# Hemostatic Agents/Bleeding Control



## EMSDoc (Feb 27, 2008)

Hey everyone,

82ndTrooper asked in my introduction thread if I could start a discussion on the various hemostatic agents, and their effectiveness in controlling bleeding.  So, here are my thoughts, open to the general discussion...

Hemostatic agents such as chitosan dressings (i.e Celox, HemeCon), zeolite-based (i.e. QuikClot) dressings, cellulose based dressings (i.e. Surgicel or ActCel), and potato starch based (i.e. TraumaDEX) dressings use a dehydrative mechanism in which the plasma is absorbed by the dressing, inducing rapid clotting of the blood by bringing platelets into direct contact with each other.  The various dressings also can provide a matrix for the platelets to adhere to, which also helps to induce clotting.  All of these materials are inert -- and therefore will not affect the blood elsewhere, and are non-toxic.  Pure cellulose based dressings can be left in place, as they will be absorbed by the body over time.  The other dressings must be washed out of the wound at the hospital, as they are not absorbable by the body and would lead to infection if left in place indefinately.  There are also dressings available infused with either thrombin (clotting factor) or calcium (which induces the clotting cascade), but these are not widely available yet for general use and are still mostly in the testing phase.

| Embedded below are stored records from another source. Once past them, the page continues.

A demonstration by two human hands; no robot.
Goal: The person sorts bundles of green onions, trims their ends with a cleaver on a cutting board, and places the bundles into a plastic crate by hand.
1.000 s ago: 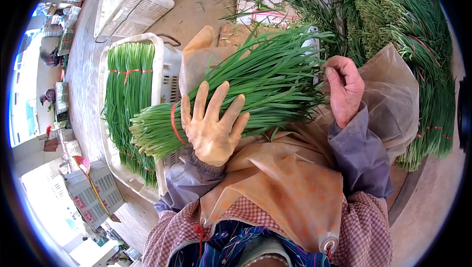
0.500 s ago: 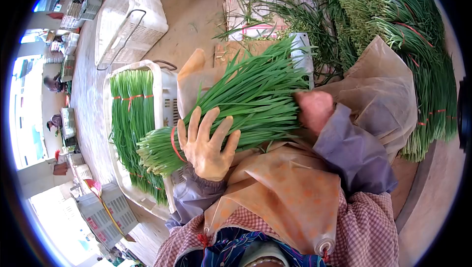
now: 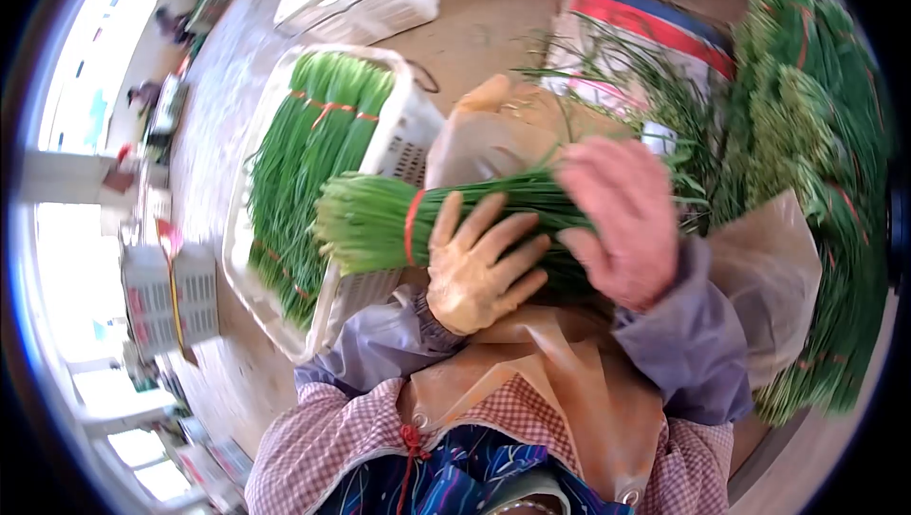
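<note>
Is resting spread left grip (image 3: 470, 276) on crosswise green bundle (image 3: 365, 223), beside red band (image 3: 412, 227); is holding half-open right grip (image 3: 626, 225) over leaves (image 3: 527, 192), contact unclear.

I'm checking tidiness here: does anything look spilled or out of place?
Yes: loose green stalks lie scattered across the red-striped sheet, which looks untidy compared with the neatly banded bunch under the left hand.

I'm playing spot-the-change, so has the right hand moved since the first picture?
Yes. Measured against the white crate packed with chives, the right hand has moved closer to it, over the red-banded chive bundle.
</note>
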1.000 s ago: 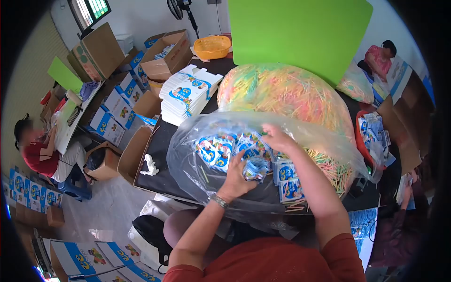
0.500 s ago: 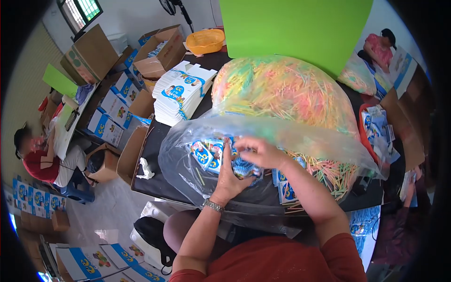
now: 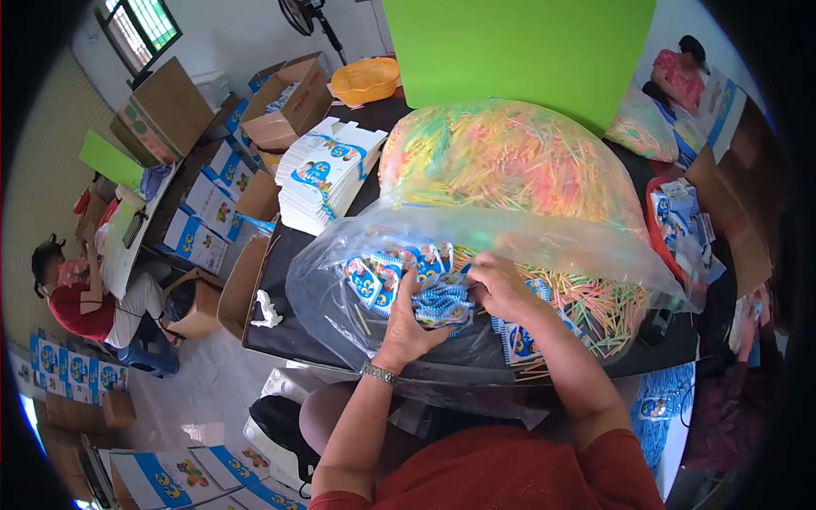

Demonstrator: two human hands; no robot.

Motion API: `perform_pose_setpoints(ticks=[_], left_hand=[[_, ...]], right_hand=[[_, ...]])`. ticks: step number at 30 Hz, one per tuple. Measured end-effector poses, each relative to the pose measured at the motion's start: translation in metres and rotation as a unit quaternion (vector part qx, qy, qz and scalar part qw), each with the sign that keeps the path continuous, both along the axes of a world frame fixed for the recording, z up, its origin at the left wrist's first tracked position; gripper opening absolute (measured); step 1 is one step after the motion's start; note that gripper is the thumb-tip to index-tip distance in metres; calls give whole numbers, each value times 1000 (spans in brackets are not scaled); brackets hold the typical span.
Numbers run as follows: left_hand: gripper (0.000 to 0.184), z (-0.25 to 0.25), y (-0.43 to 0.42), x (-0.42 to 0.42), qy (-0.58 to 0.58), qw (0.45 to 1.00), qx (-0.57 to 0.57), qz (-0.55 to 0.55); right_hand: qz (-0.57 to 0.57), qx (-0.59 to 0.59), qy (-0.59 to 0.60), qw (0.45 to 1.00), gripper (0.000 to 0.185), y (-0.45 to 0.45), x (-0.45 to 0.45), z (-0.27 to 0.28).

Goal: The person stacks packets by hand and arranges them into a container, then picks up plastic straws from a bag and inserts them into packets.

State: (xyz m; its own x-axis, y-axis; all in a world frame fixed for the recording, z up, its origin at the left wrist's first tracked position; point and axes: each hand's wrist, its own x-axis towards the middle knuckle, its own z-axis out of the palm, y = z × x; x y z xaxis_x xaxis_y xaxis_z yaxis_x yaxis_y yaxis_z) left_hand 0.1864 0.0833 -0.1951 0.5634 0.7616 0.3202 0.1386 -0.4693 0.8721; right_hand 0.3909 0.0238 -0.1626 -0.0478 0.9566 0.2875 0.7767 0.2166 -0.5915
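My left hand (image 3: 410, 330), with a metal watch on its wrist, is wrapped around a bunch of small blue-and-white printed packets (image 3: 444, 303). Just right of that bunch, my right hand (image 3: 501, 289) has its fingers pinched together; whatever is between the fingertips is hidden. More packets (image 3: 365, 280) lie left of my left hand, inside the mouth of a large clear plastic bag (image 3: 327, 255). Thin pastel sticks (image 3: 599, 310) fill the bag and spill out to the right. Under my right forearm lie other packets (image 3: 517, 342).
A stack of flat printed cartons (image 3: 319, 183) stands left of the bag. Behind are a yellow basket (image 3: 365, 81) and a green panel (image 3: 518, 51). A red tray (image 3: 659, 225) with packets sits right. Crumpled tissue (image 3: 266, 308) lies at the table's left. Two people sit farther off.
My right hand has moved right and slightly down, off the bunch of packets, and its fingers have closed into a pinch. My left hand stays around the bunch. The view has shifted slightly.
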Motion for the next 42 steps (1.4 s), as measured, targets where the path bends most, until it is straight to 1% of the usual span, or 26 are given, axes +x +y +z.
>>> perform_pose_setpoints(ticks=[3,4,6,7,9,10,11,14,15,17,20,22,23,24,25,26,27,28,30,31,33,34,36,37,40,42], left_hand=[[112,9,-4,-1,-10,999,-34,-40],[112,9,-4,1,-9,998,-33,-46],[118,8,-8,4,-94,993,-50,-45],[122,6,-9,4,-93,993,-64,-39],[121,-8,-7,2,-80,995,-54,-12],[120,-5,-9,2,-66,996,-49,15],[118,8,-12,3,-8,999,28,41],[117,-9,-11,6,-56,997,7,46],[119,-13,-11,4,-78,995,-54,27],[122,-7,-14,3,-80,996,-47,7],[127,-23,-15,2,-95,992,-77,-17],[125,-20,-13,4,-116,989,-88,-40],[124,-11,-13,2,-111,988,-93,-61],[123,-14,-15,0,-127,982,-118,-72],[123,-16,-18,-2,-144,976,-143,-82],[121,-5,-24,-4,-109,989,-84,-52],[121,-21,-22,-5,-130,982,-122,-62],[122,-36,-20,-6,-154,973,-160,-70],[123,-23,-21,-5,-124,983,-125,-51],[123,-18,-22,-4,-101,986,-119,-52],[124,-19,-22,-4,-82,990,-92,-66],[124,-10,-27,-6,-73,994,-60,-54],[126,-4,-37,-12,-62,997,26,-35],[126,-6,-39,-14,-63,997,25,-31],[127,-13,-50,-24,-34,997,64,19],[127,-28,-46,-25,-30,998,56,23]], right_hand=[[91,15,36,995,20,4,-15,18],[84,-5,46,995,28,4,-22,15],[111,-1,139,984,37,6,-37,23],[114,-5,168,979,41,5,-38,24],[103,-18,318,942,35,8,-29,8],[32,-73,425,902,30,7,-25,8],[18,-51,424,904,32,10,-21,6],[-18,-25,419,907,39,18,-16,-19],[-38,-19,498,866,39,19,-15,-31],[-35,38,664,746,39,15,-21,-49],[-82,34,651,754,37,14,-44,-52],[-63,98,431,895,38,12,-56,-27],[-31,139,299,944,39,13,-58,-15],[27,130,256,957,41,13,-63,-4],[27,133,256,957,41,12,-64,0],[52,112,330,936,42,10,-66,3],[78,87,400,909,42,8,-68,5],[16,79,455,887,45,13,-60,-10],[-104,11,646,756,46,26,-46,-30],[-129,-2,647,752,43,27,-48,-29],[-11,-16,494,869,40,24,-47,-42],[-16,16,413,910,40,14,-59,-28],[-49,71,396,914,41,-3,-77,-4],[-86,62,436,893,37,-11,-86,10],[-103,152,235,954,47,-2,-80,-24],[-118,-30,460,879,55,-8,-69,-19]])
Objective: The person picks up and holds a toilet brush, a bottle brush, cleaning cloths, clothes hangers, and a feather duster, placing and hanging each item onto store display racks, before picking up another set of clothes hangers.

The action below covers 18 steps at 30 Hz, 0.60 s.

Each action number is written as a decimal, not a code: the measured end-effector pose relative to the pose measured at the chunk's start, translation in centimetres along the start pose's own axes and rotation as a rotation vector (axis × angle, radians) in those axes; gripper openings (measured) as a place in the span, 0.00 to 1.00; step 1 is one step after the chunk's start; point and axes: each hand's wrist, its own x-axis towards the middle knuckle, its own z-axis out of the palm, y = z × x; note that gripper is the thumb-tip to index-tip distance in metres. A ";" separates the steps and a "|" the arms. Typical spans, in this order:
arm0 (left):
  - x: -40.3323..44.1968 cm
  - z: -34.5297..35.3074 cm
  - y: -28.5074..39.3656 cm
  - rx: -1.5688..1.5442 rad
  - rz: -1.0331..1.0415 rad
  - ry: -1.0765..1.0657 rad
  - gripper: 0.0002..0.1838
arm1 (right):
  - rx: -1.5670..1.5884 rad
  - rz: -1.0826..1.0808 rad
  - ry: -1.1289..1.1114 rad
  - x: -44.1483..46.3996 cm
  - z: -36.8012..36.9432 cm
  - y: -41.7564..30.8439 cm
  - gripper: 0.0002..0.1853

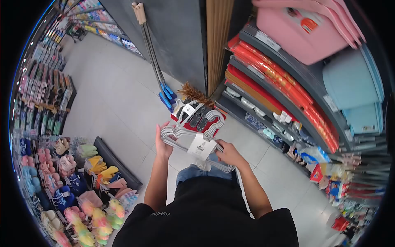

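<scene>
A bundle of light grey hangers with a white paper label is held in front of my body. My left hand is at the hook side of the bundle, its fingers behind the hangers and its thumb raised. On the right side, my right hand grips the hangers beside the label. Just beyond them are more grey hangers, a small white tag, dark oval items and a red item. What these rest on is hidden.
Blue-ended mops lean against a dark pillar. Shelves on the right hold pink bins, blue bins and red packets. Racks of slippers stand at the left, by a dark base edge.
</scene>
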 end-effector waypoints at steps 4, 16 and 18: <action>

To be honest, each company will provide for you a wealth of information where they claim that their product is much better than a competitor's.  The only major difference between the various products is that the older versions of the zeolite-based (lava rock) dressings would cause a rapid exothermic reaction when contacting water/plasma.  This could lead to burns.  Since then these dressings have been redesigned to cause less of a reaction.  All of the dressings currently marketed to the special operations and tactical arenas will control bleeding as advertised.  It is best to choose one based on ease of use and carry, and cost to you or your department, and ensure each provider knows where it is and how to use it.

A few caveats on these products:

1.  The MOST IMPORTANT steps to remember in bleeding control are DIRECT PRESSURE and a TOURNIQUET.  All hemostatic agents should be considered secondary bleeding control.

2.  Given that these agents must be washed out of the wound, and some can cause burns to the tissue, they should be used in life-threatening bleeding only.

3.  If you have a life threatening bleed not amenable to direct pressure and/or a tourniquet (i.e. femoral artery close to torso) then hemostatic agents can absolutely be life saving.

4.  Remember to place the agent AS LOW DOWN IN THE WOUND as you can -- ideally directly over the actively bleeding arterial vessel.  If the hemostatic agent is only on top of the bleeding wound, it can seal off the top, but continue to bleed underneith.

So in summary...

1.  Not a panacea
2.  Works well in secondary bleeding control after direct pressure and tourniquet fail or are not practical
3.  For life threatening wounds only
4.  Place as low down into wound as possible, ideally directly over bleeding vessel
5.  Depending on dressing used, burns to tissue and infection could be possible side effects
6.  All commercially available dressings will control bleeding if used as directed
7.  Base your decision on which dressing to use on cost, ease of carry/use, and its side effect profile

Hope that helps everyone.

EMSDoc :cool:


----------



## medic1 (Feb 29, 2008)

well done Doc

nice summery! I prefer Celox!!

Medic 1


----------



## charley7897 (Feb 29, 2008)

EMSDOC,

 Being that I am the clinical coordinator for one of the company's. You are completely right we do throw a lot of data at you. But that helps the medical provider make an educated decision on the products. And you are 100 percent right these are adjuncts to hemorrhage control nothing replaces the basics.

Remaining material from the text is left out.